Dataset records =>
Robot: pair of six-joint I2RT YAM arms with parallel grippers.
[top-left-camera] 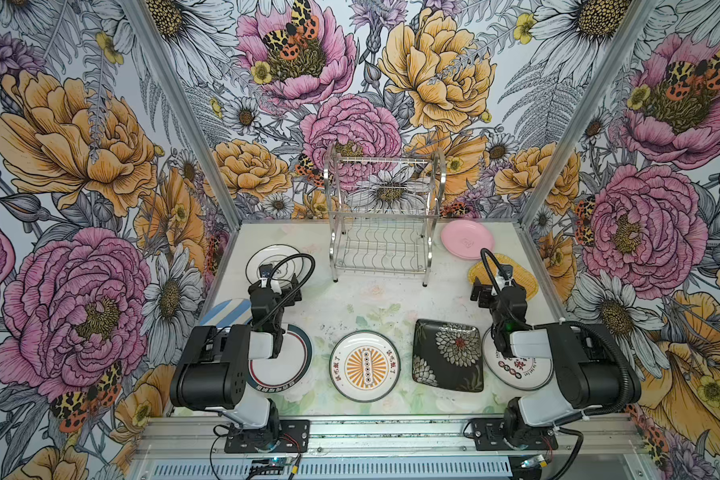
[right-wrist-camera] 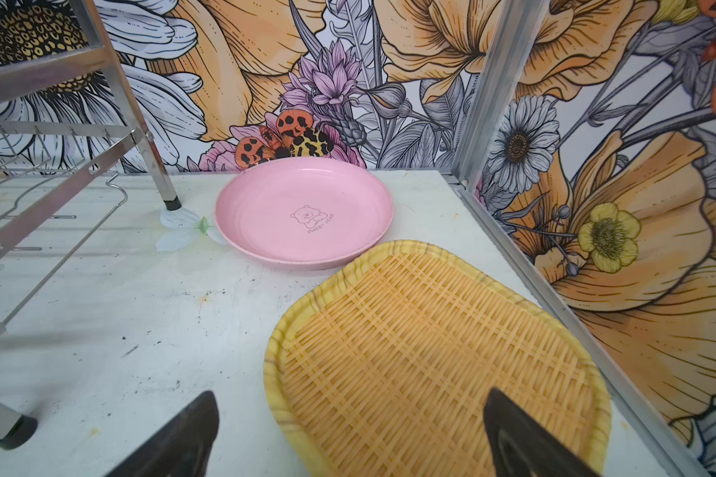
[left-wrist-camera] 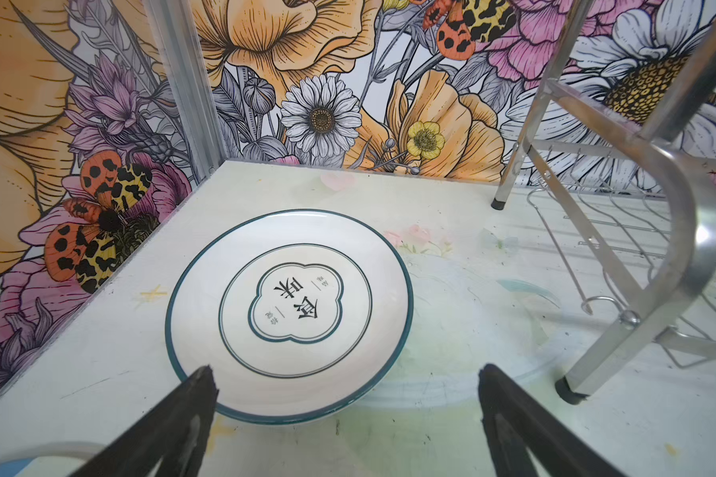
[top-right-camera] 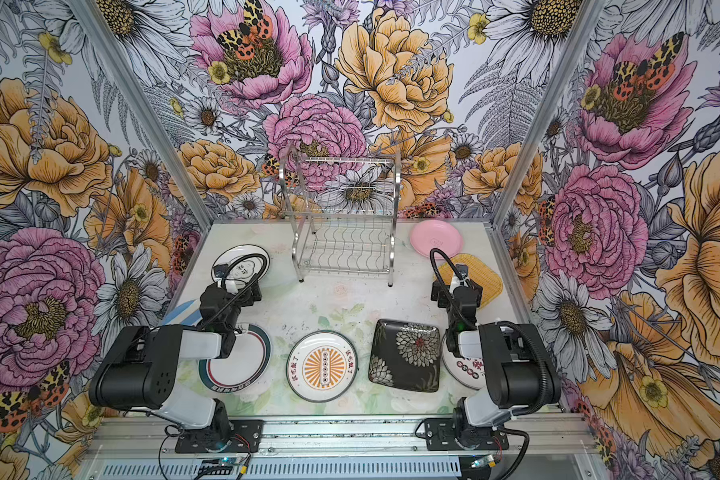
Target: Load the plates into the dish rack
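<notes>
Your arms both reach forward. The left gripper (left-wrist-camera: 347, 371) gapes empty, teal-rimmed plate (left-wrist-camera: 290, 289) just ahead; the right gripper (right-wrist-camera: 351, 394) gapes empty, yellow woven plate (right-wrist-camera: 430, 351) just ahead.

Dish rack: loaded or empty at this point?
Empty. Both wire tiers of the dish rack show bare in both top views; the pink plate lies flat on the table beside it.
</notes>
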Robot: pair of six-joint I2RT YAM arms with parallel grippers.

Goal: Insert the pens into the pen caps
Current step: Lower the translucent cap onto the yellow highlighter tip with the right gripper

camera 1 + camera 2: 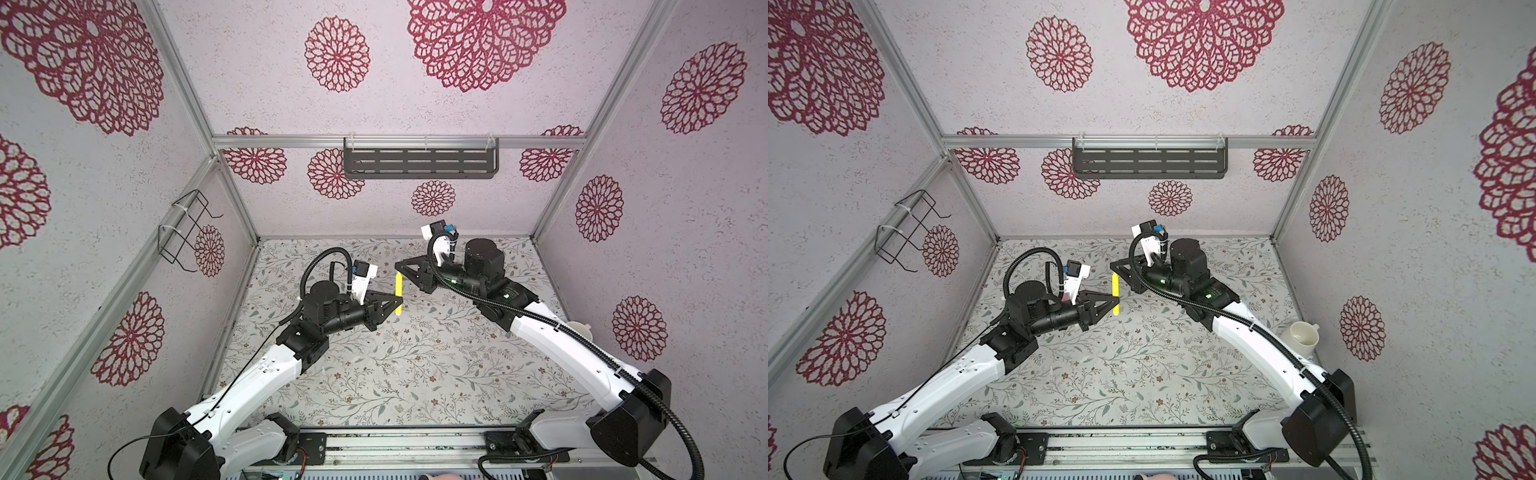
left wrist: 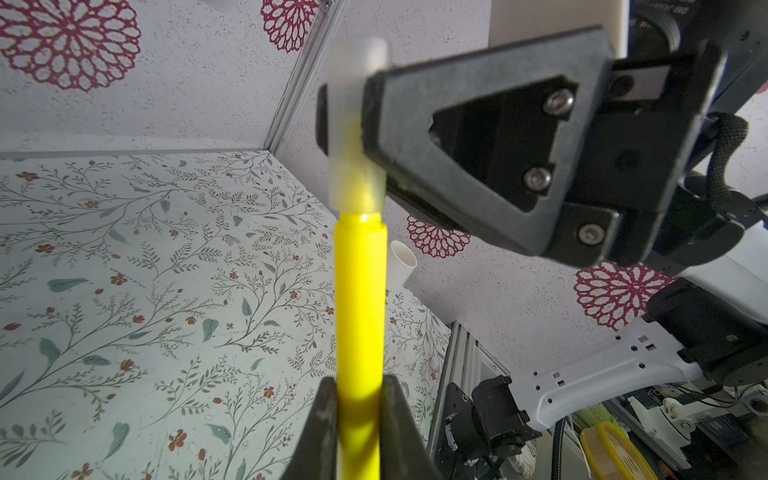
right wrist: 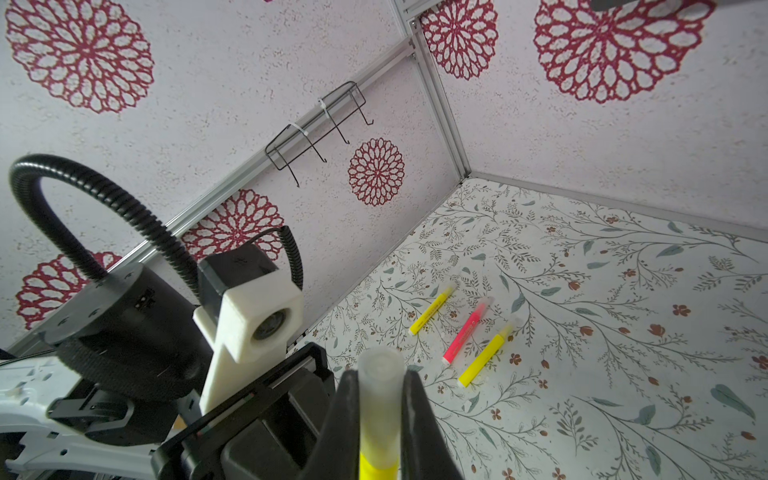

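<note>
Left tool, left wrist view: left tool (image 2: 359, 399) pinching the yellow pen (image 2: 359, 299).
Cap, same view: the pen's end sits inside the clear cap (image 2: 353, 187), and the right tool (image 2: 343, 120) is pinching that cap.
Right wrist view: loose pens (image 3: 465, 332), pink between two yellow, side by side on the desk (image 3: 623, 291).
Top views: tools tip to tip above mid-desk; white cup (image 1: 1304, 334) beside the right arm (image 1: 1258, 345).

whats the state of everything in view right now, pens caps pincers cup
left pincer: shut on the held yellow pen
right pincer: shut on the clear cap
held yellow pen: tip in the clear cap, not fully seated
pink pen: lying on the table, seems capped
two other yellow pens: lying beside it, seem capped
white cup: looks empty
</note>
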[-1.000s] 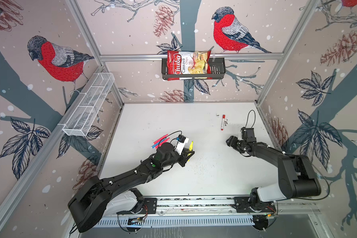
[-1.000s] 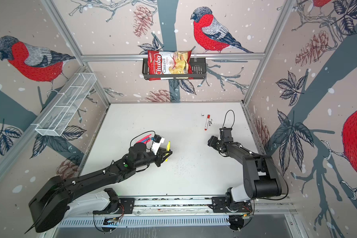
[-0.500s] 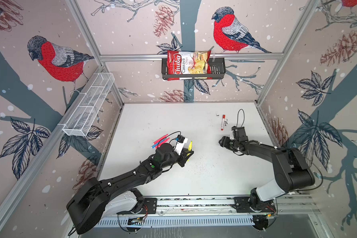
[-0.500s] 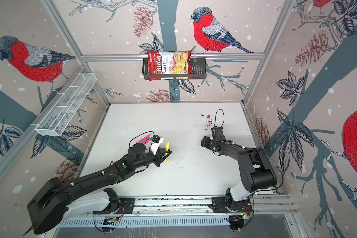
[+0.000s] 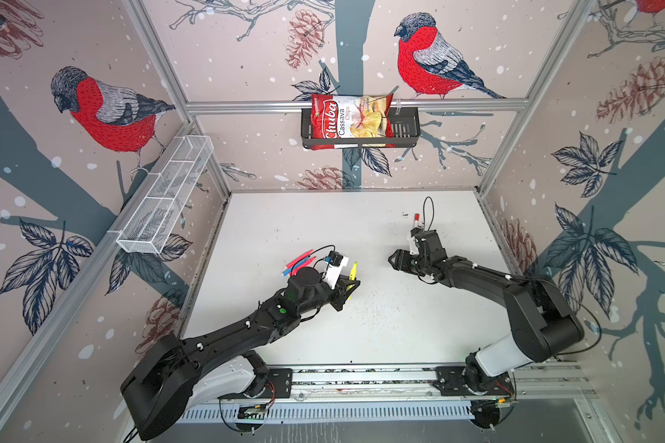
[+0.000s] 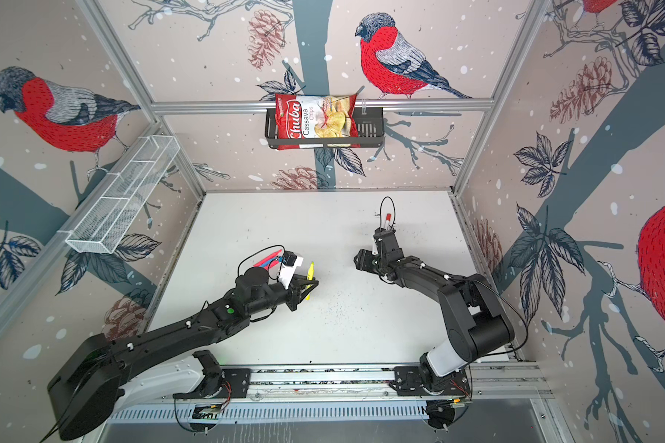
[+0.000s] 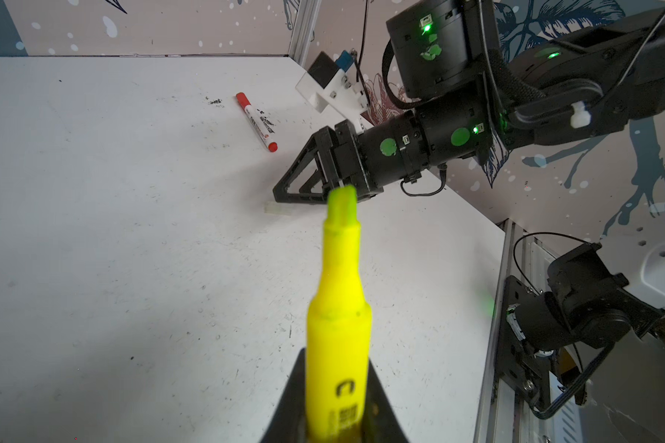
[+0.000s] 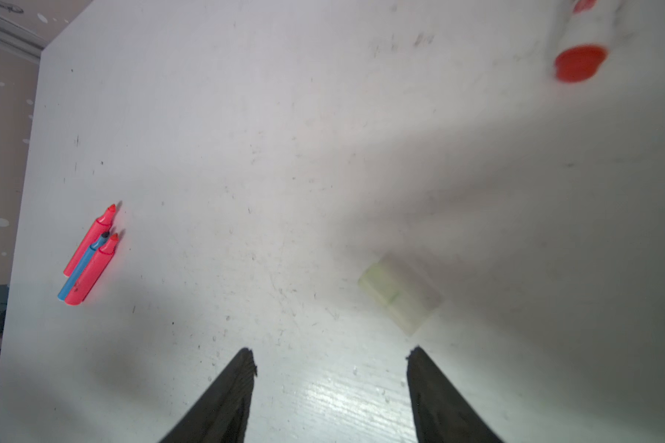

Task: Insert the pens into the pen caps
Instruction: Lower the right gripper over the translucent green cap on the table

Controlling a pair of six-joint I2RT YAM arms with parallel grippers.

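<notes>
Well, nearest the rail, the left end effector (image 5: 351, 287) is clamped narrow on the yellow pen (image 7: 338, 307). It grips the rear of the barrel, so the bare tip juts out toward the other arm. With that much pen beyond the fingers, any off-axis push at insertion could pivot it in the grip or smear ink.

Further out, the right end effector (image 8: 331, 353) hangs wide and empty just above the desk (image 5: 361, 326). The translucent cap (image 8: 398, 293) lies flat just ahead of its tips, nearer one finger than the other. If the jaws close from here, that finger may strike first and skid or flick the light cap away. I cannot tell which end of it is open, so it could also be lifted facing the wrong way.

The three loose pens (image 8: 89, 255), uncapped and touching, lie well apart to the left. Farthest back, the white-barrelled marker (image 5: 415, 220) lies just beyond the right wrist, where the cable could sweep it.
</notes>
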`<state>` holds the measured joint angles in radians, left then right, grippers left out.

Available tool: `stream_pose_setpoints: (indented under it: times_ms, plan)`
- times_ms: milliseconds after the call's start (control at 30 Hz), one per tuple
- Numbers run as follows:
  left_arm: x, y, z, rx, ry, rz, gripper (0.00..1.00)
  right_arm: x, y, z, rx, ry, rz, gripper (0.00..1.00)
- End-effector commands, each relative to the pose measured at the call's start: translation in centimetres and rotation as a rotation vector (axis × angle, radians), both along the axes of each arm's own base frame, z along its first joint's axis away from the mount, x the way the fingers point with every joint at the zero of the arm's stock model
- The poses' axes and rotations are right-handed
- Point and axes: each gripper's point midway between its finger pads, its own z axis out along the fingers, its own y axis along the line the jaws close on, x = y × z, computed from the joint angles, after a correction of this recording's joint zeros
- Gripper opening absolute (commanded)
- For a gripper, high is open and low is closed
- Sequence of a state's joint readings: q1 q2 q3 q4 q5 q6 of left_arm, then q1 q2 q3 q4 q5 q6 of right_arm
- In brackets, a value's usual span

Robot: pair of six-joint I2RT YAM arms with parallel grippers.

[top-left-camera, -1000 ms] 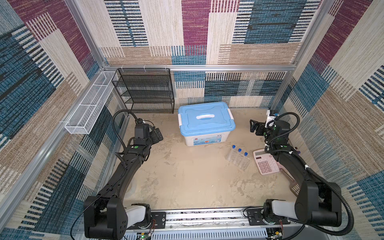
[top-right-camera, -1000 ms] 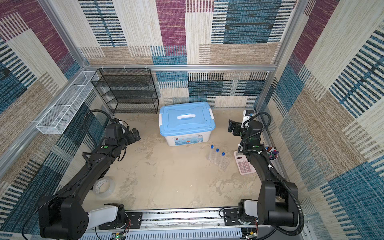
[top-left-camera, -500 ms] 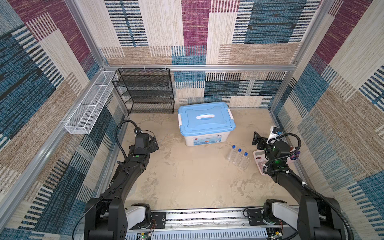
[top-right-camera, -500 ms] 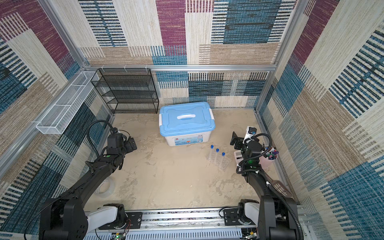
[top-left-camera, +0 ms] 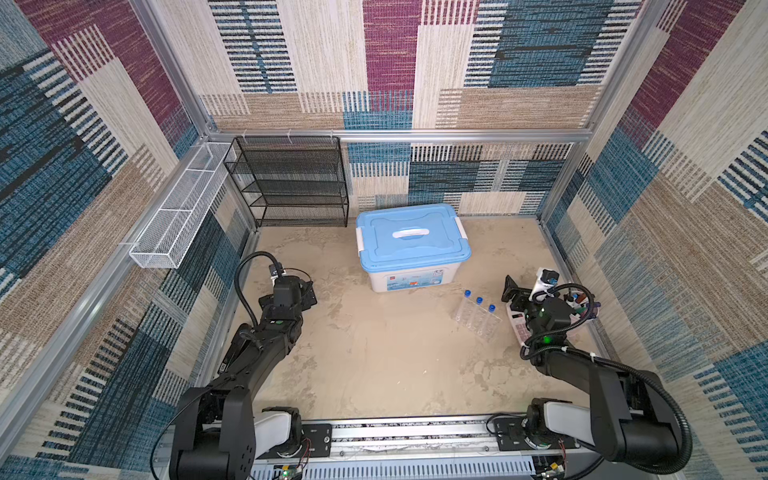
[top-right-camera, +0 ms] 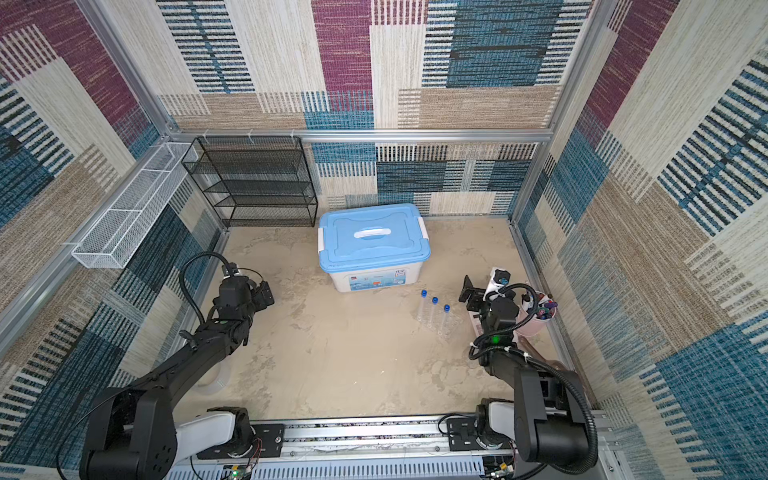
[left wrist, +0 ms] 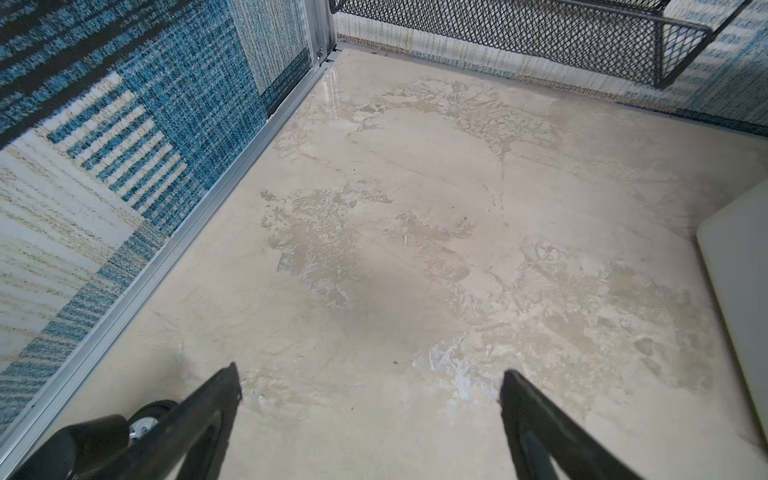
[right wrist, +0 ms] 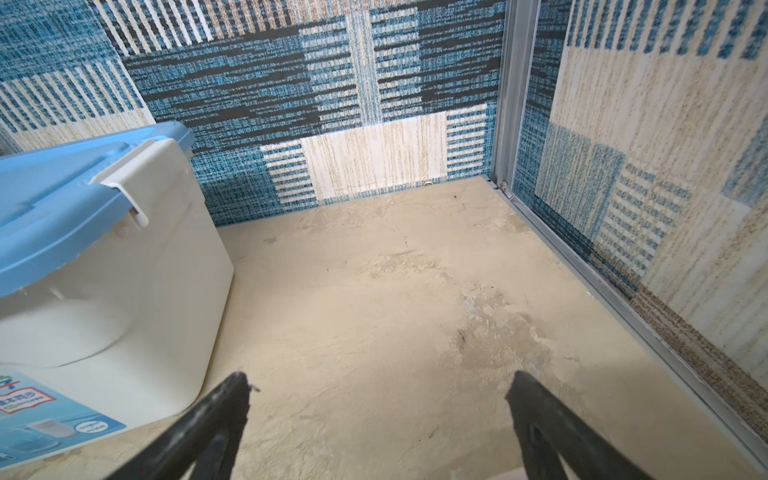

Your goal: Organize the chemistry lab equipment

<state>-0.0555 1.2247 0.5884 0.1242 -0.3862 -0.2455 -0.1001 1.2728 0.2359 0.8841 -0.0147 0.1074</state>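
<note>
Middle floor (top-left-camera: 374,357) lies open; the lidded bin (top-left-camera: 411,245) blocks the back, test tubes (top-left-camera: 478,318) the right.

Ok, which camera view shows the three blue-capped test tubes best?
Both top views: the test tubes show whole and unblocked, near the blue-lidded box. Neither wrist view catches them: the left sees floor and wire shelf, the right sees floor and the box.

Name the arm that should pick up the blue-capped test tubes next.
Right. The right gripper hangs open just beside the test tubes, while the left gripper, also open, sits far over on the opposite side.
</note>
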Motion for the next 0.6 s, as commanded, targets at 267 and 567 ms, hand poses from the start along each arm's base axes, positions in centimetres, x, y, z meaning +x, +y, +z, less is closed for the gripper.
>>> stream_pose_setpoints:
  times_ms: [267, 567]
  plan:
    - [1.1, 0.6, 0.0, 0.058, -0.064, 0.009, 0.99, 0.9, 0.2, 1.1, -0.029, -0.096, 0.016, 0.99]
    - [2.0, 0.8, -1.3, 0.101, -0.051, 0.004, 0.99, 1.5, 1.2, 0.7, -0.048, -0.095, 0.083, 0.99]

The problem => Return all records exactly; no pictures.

Finished exercise =>
Robot: pair of six-joint I2RT YAM arms with parallel grippers.
[top-left-camera] 
[right-wrist-camera] 
[left-wrist-camera] 
[top-right-camera] 
Target: Load the plates into the dish rack
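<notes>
Your arms both reach forward. The left gripper (left-wrist-camera: 347, 371) gapes empty, teal-rimmed plate (left-wrist-camera: 290, 289) just ahead; the right gripper (right-wrist-camera: 351, 394) gapes empty, yellow woven plate (right-wrist-camera: 430, 351) just ahead.

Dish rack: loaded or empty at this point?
Empty. Both wire tiers of the dish rack show bare in both top views; the pink plate lies flat on the table beside it.
</notes>
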Robot: pair of six-joint I2RT YAM arms with parallel grippers.

Goal: Insert the pens into the pen caps
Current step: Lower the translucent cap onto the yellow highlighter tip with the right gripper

camera 1 + camera 2: 
left wrist: 
right wrist: 

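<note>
Left tool, left wrist view: left tool (image 2: 359, 399) pinching the yellow pen (image 2: 359, 299).
Cap, same view: the pen's end sits inside the clear cap (image 2: 353, 187), and the right tool (image 2: 343, 120) is pinching that cap.
Right wrist view: loose pens (image 3: 465, 332), pink between two yellow, side by side on the desk (image 3: 623, 291).
Top views: tools tip to tip above mid-desk; white cup (image 1: 1304, 334) beside the right arm (image 1: 1258, 345).

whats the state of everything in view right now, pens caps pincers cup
left pincer: shut on the held yellow pen
right pincer: shut on the clear cap
held yellow pen: tip in the clear cap, not fully seated
pink pen: lying on the table, seems capped
two other yellow pens: lying beside it, seem capped
white cup: looks empty
</note>
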[-1.000s] 
[-1.000s] 
[-0.500s] 
[-0.500s] 
[+0.000s] 
[+0.000s] 
[+0.000s] 
[+0.000s] 

Task: Insert the pens into the pen caps
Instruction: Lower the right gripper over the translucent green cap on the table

Controlling a pair of six-joint I2RT YAM arms with parallel grippers.

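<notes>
Well, nearest the rail, the left end effector (image 5: 351, 287) is clamped narrow on the yellow pen (image 7: 338, 307). It grips the rear of the barrel, so the bare tip juts out toward the other arm. With that much pen beyond the fingers, any off-axis push at insertion could pivot it in the grip or smear ink.

Further out, the right end effector (image 8: 331, 353) hangs wide and empty just above the desk (image 5: 361, 326). The translucent cap (image 8: 398, 293) lies flat just ahead of its tips, nearer one finger than the other. If the jaws close from here, that finger may strike first and skid or flick the light cap away. I cannot tell which end of it is open, so it could also be lifted facing the wrong way.

The three loose pens (image 8: 89, 255), uncapped and touching, lie well apart to the left. Farthest back, the white-barrelled marker (image 5: 415, 220) lies just beyond the right wrist, where the cable could sweep it.
</notes>
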`<state>` holds the measured joint angles in radians, left then right, grippers left out.

Available tool: `stream_pose_setpoints: (indented under it: times_ms, plan)`
- times_ms: milliseconds after the call's start (control at 30 Hz), one per tuple
- Numbers run as follows:
  left_arm: x, y, z, rx, ry, rz, gripper (0.00..1.00)
  right_arm: x, y, z, rx, ry, rz, gripper (0.00..1.00)
- End-effector commands, each relative to the pose measured at the call's start: translation in centimetres and rotation as a rotation vector (axis × angle, radians), both along the axes of each arm's own base frame, z along its first joint's axis away from the mount, x the way the fingers point with every joint at the zero of the arm's stock model
- The poses' axes and rotations are right-handed
- Point and axes: each gripper's point midway between its finger pads, its own z axis out along the fingers, its own y axis along the line the jaws close on, x = y × z, computed from the joint angles, after a correction of this recording's joint zeros
- Gripper opening absolute (commanded)
- For a gripper, high is open and low is closed
- Sequence of a state's joint readings: q1 q2 q3 q4 q5 q6 of left_arm, then q1 q2 q3 q4 q5 q6 of right_arm
- In brackets, a value's usual span

Robot: pair of six-joint I2RT YAM arms with parallel grippers.

[top-left-camera, -1000 ms] 
[top-right-camera, -1000 ms] 
[top-left-camera, -500 ms] 
[top-right-camera, -500 ms] 
[top-left-camera, +0 ms] 
[top-right-camera, +0 ms] 
[left wrist, +0 ms] 
[right wrist, +0 ms] 

Your goal: Organize the chemistry lab equipment

<state>-0.0555 1.2247 0.5884 0.1242 -0.3862 -0.2455 -0.1001 1.2728 0.2359 0.8841 -0.0147 0.1074</state>
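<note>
Middle floor (top-left-camera: 374,357) lies open; the lidded bin (top-left-camera: 411,245) blocks the back, test tubes (top-left-camera: 478,318) the right.

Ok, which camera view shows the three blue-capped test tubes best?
Both top views: the test tubes show whole and unblocked, near the blue-lidded box. Neither wrist view catches them: the left sees floor and wire shelf, the right sees floor and the box.

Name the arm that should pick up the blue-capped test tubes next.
Right. The right gripper hangs open just beside the test tubes, while the left gripper, also open, sits far over on the opposite side.
</note>
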Motion for the next 0.6 s, as commanded, targets at 267 and 567 ms, hand poses from the start along each arm's base axes, positions in centimetres, x, y, z meaning +x, +y, +z, less is closed for the gripper.
>>> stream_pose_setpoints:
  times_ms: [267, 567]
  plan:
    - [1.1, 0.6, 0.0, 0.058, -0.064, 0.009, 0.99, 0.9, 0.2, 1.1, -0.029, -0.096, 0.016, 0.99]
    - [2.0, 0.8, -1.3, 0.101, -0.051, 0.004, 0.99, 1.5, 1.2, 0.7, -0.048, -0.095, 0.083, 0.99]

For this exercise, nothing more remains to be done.